The volume of messages I'm dealing with is 100-400 per second. Messages contain a string, a guid, a date and, depending on the message type, 10-30 integers. I've observed them using Wireshark as being less than 1kB each. We have 10-20 clients connected at any one time.
The WCF server is being hosted in a Windows service on a Windows 2003 Web Edition Server. I'm using the NetTCP binding with SSL/TLS encryption enabled and a custom username / password authentication. It has a 4Mbit internet connection, dual core CPU and 1GB ram and is dedicated to this application. The service is set to ConcurrencyMode.Multiple. The service process, even under high load, rarely exceeds 20% CPU usage.

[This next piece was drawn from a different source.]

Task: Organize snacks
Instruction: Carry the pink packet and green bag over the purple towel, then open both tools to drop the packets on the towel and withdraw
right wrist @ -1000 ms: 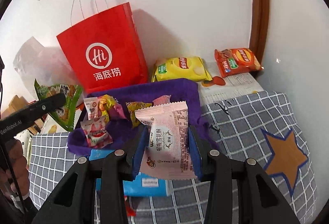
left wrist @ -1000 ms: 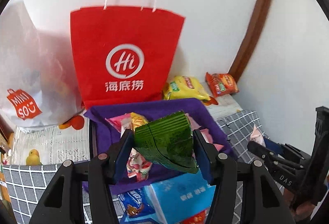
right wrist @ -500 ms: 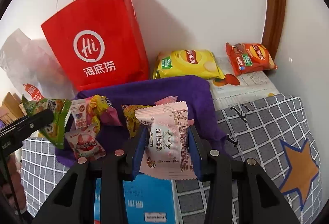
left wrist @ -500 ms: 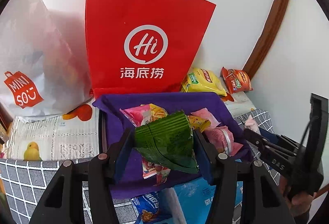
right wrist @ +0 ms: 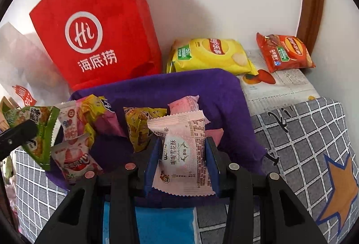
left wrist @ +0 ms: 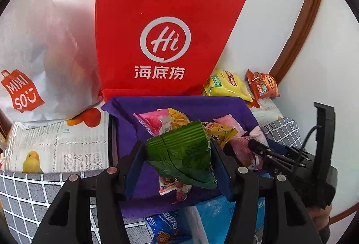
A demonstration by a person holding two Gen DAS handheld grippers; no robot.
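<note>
My left gripper (left wrist: 179, 152) is shut on a green snack packet (left wrist: 182, 154) and holds it over the near part of a purple cloth-lined basket (left wrist: 179, 102). My right gripper (right wrist: 182, 147) is shut on a pale pink snack packet (right wrist: 182, 152) above the same basket (right wrist: 213, 82). Several small packets lie in the basket, among them a yellow one (right wrist: 139, 127) and a strawberry one (right wrist: 76, 158). The green packet also shows in the right wrist view (right wrist: 40, 129) at the left. The right gripper shows in the left wrist view (left wrist: 280, 158) at the right.
A red paper bag (left wrist: 161, 37) stands behind the basket against the wall, with a white plastic bag (left wrist: 33, 60) to its left. A yellow chip bag (right wrist: 211, 54) and an orange-red chip bag (right wrist: 285, 52) lie at the back right. A blue box (right wrist: 163, 223) lies in front of the basket.
Both grippers have moved forward toward the basket and the red bag, each still holding its packet. The right gripper now hangs over the basket's inside.
</note>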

So far, I've tweaked various WCF configuration options such as:
- serviceBehaviors/serviceThrottling/maxConcurrentSessions (currently 102)
- serviceBehaviors/serviceThrottling/maxConcurrentCalls (currently 64)
- bindings/netTcpBinding/binding/maxConnections (currently 100)
- bindings/netTcpBinding/binding/listenBacklog (currently 100)
- bindings/netTcpBinding/binding/sendTimeout (currently 45s, although I've tried it as high as 3 minutes)
It appears to me like the messages are being queued inside WCF once some threshold is reached (hence why I've being increasing the throttling limits). But to affect all clients it would need to max out all outgoing connections with one or two slow clients. Does anyone know if this is true of the WCF internals?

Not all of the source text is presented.